How to complete this task: In the listing that follows, the lines starting at the one containing "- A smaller" and ending at the one containing "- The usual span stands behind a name" are to be returned exactly, both boundary lines included, and no others.

Working data:
▬▬▬

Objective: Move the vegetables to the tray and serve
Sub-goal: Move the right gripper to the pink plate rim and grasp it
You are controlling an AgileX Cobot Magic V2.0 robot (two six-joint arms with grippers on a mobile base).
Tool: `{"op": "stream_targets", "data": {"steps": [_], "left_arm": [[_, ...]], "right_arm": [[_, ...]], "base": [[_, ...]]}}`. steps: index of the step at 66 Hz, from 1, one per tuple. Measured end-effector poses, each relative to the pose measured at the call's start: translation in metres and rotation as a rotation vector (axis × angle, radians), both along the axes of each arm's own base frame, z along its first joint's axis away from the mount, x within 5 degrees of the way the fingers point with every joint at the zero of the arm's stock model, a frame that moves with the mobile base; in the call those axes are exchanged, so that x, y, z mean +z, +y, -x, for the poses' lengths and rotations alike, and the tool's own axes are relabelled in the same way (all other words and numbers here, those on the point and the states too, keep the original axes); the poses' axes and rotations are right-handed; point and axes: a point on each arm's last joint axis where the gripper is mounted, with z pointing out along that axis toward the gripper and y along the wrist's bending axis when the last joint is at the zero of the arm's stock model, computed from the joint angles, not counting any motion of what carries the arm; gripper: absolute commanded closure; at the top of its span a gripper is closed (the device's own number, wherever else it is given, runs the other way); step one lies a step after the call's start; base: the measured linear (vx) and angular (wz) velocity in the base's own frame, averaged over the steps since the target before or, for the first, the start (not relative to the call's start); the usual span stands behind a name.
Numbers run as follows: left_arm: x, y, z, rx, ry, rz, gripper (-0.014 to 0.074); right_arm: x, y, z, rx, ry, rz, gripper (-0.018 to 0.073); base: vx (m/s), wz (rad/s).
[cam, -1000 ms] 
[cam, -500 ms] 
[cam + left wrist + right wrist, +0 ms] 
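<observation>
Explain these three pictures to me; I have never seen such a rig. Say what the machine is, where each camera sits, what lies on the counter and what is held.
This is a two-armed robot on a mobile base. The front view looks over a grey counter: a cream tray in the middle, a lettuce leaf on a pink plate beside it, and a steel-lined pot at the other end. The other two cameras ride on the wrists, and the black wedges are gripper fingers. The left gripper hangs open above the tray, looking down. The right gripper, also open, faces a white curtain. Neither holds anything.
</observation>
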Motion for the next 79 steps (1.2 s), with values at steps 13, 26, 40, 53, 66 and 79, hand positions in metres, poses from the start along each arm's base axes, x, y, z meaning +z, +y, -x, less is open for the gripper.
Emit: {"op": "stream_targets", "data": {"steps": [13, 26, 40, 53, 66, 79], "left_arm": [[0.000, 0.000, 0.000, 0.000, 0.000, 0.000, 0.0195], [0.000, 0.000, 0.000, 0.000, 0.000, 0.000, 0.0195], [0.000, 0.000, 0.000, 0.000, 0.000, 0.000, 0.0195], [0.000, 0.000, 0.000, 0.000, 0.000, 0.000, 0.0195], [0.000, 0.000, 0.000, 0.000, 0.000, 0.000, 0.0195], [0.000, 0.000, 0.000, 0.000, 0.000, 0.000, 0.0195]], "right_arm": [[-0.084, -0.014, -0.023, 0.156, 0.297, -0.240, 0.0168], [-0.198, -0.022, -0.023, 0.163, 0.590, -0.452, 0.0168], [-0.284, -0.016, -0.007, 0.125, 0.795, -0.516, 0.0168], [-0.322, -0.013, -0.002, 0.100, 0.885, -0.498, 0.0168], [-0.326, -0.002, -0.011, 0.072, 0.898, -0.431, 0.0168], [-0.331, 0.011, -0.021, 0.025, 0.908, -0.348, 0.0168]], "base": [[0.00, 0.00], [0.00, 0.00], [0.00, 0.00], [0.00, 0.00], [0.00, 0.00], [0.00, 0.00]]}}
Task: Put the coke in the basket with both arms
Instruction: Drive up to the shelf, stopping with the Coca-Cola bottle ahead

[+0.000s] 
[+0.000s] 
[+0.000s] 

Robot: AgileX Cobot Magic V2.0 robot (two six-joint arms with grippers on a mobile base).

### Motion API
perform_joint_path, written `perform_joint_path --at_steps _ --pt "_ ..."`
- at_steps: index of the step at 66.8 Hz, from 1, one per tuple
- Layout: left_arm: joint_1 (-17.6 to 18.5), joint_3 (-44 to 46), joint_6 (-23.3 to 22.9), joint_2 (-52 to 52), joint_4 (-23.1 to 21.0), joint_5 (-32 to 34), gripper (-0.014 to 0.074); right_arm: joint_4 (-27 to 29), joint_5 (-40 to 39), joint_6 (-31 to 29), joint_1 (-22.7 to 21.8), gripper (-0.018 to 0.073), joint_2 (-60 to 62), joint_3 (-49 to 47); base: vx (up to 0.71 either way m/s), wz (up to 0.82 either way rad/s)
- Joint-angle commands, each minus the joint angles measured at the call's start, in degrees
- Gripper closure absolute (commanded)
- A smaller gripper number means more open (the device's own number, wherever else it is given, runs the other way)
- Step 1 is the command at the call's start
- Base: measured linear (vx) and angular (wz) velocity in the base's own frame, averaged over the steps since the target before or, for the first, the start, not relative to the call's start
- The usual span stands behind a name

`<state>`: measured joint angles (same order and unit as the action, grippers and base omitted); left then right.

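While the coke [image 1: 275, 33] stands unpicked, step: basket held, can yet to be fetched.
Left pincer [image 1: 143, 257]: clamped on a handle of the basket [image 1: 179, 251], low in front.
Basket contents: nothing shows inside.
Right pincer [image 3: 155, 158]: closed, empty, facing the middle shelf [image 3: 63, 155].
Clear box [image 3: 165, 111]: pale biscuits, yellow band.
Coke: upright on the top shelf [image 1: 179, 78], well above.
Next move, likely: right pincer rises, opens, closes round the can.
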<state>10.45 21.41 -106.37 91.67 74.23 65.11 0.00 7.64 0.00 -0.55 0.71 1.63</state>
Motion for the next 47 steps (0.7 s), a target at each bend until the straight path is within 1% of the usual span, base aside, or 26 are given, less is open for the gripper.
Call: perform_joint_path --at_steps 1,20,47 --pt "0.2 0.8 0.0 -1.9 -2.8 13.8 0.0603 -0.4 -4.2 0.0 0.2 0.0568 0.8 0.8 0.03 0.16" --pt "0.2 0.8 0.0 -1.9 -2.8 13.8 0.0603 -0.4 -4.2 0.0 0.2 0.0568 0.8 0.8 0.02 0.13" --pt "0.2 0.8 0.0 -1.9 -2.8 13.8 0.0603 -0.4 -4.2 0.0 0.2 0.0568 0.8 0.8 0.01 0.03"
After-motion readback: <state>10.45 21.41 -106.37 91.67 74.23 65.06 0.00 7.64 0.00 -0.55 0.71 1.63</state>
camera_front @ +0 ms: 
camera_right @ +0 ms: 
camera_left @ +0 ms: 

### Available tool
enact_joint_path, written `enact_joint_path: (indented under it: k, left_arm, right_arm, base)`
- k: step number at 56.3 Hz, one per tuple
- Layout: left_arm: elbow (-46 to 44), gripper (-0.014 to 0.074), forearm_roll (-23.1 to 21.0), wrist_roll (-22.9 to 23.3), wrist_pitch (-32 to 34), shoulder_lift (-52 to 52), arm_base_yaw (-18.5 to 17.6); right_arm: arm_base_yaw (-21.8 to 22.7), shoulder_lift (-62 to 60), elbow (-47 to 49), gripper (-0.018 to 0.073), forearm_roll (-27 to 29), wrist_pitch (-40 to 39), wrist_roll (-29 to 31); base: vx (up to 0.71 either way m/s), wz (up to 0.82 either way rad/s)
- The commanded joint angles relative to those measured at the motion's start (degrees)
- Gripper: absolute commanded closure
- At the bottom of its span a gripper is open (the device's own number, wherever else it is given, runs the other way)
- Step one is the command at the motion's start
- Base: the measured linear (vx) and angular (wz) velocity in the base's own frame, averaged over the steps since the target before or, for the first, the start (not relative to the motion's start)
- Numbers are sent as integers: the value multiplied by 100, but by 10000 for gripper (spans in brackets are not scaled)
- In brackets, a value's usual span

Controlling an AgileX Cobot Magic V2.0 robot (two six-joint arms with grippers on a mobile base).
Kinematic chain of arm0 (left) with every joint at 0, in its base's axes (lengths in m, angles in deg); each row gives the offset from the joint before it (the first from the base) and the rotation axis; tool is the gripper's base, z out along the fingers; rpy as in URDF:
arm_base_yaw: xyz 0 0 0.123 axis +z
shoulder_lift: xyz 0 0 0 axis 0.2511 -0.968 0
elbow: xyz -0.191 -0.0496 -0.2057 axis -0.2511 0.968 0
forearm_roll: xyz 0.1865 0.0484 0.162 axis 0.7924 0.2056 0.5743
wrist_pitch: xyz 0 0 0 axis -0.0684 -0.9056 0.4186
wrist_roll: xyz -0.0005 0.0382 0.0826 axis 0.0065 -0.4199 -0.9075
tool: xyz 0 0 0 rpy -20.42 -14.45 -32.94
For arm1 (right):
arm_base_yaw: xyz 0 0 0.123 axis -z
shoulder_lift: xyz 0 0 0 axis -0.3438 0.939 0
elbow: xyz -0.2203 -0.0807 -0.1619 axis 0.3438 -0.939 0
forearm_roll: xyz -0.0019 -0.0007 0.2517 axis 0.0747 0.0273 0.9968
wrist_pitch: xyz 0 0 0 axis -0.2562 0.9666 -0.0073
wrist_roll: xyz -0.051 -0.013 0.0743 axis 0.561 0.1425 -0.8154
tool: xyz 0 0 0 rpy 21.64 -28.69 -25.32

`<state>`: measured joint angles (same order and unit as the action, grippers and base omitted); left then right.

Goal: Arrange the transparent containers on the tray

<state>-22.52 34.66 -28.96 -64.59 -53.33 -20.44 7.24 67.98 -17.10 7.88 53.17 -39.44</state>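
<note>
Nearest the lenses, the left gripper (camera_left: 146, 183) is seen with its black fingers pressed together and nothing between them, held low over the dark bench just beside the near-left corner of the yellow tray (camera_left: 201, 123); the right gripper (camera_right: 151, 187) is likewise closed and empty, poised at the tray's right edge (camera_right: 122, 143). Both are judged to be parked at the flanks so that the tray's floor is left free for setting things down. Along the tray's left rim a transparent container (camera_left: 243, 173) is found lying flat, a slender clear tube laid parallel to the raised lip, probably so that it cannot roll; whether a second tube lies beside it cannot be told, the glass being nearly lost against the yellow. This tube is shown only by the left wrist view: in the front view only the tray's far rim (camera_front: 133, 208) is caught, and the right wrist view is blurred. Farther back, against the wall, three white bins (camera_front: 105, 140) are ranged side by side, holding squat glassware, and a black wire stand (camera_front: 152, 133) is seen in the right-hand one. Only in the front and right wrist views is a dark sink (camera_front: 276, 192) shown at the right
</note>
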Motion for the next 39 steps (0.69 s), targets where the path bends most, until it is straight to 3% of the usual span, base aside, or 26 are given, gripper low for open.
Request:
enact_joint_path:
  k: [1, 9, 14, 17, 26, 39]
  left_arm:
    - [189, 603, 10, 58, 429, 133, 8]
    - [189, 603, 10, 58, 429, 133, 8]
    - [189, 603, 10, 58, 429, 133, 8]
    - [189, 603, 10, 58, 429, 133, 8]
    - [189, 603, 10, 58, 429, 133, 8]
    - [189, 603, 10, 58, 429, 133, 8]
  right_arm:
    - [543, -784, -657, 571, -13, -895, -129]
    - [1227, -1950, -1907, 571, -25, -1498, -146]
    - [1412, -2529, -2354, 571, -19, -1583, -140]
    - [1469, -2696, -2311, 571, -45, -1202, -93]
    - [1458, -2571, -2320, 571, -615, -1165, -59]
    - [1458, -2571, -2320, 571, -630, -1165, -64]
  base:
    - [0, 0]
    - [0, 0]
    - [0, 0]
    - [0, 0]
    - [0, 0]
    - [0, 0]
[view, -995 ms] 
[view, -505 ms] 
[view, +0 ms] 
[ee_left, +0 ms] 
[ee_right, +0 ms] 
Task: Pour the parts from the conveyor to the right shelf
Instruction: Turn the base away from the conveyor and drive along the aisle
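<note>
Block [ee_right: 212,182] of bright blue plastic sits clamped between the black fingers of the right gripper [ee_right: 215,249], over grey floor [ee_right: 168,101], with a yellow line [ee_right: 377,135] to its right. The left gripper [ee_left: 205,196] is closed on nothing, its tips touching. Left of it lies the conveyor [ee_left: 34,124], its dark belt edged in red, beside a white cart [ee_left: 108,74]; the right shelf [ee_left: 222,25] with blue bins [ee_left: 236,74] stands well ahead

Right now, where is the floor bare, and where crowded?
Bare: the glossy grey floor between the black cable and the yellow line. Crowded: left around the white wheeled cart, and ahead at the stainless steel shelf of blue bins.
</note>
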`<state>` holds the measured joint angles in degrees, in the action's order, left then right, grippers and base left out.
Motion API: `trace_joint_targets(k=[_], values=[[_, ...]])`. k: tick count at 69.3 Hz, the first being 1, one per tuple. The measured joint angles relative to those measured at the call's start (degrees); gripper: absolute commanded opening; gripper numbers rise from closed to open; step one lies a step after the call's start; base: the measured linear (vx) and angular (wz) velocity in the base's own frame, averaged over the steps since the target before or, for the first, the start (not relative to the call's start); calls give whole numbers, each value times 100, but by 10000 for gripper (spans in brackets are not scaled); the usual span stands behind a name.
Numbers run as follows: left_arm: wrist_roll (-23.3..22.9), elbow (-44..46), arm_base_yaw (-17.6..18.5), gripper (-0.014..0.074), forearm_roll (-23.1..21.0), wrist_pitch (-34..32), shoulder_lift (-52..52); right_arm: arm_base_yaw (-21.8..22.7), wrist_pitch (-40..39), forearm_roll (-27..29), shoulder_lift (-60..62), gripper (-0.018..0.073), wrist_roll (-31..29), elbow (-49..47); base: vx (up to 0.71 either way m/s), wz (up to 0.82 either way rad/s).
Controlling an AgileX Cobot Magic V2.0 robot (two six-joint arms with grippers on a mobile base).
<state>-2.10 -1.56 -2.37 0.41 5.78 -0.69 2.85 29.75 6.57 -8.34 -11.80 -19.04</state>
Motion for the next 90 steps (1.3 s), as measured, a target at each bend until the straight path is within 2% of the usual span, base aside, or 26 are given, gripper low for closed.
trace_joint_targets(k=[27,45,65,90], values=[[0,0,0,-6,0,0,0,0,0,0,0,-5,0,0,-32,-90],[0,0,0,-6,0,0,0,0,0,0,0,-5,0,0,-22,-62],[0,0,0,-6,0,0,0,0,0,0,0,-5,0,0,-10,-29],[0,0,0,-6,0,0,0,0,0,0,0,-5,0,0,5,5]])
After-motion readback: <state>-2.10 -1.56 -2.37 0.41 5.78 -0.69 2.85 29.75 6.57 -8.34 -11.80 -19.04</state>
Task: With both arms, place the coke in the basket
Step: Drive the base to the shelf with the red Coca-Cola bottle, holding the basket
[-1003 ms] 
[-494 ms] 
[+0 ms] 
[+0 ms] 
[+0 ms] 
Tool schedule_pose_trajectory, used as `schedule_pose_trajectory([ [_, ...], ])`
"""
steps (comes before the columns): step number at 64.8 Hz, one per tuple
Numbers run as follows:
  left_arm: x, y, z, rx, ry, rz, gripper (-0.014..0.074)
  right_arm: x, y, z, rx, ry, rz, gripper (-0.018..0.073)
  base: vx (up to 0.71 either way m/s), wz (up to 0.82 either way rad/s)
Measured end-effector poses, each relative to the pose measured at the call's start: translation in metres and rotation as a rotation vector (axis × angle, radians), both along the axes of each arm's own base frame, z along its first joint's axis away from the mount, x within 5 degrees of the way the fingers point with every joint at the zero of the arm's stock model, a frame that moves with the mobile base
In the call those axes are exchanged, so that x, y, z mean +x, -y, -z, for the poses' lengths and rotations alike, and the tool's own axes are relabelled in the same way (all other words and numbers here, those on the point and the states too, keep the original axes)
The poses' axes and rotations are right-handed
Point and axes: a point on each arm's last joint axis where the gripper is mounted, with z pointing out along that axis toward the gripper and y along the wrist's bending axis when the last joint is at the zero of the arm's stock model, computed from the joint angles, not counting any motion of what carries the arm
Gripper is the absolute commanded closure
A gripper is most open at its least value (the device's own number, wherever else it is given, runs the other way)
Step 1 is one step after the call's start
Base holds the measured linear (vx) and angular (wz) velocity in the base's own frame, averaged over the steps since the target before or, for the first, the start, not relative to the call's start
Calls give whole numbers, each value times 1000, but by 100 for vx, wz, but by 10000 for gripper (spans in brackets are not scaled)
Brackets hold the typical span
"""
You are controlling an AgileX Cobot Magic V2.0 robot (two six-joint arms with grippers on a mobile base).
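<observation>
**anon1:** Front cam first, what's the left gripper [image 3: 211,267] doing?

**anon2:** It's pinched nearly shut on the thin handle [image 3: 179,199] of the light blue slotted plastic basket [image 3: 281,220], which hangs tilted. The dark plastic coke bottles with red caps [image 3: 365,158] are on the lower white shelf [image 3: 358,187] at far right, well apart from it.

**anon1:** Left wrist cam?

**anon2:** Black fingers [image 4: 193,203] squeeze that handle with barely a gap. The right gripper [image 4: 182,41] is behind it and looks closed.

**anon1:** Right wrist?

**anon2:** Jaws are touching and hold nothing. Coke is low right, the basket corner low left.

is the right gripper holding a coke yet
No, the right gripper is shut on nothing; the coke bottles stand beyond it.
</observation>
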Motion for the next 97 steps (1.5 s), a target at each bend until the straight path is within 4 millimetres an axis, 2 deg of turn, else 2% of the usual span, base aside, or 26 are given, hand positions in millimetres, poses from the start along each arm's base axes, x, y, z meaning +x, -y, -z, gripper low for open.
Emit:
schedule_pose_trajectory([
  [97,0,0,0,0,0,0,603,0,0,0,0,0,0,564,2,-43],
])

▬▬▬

Task answer:
- A smaller gripper number means more open (the device's own number, wherever else it is given, runs the other way)
- Step 1 is the command at the call's start
- Base: measured linear (vx) and angular (wz) velocity in the base's own frame, averaged over the steps since the target before or, for the first, the start, not relative to the call's start
- The usual span stands behind a name

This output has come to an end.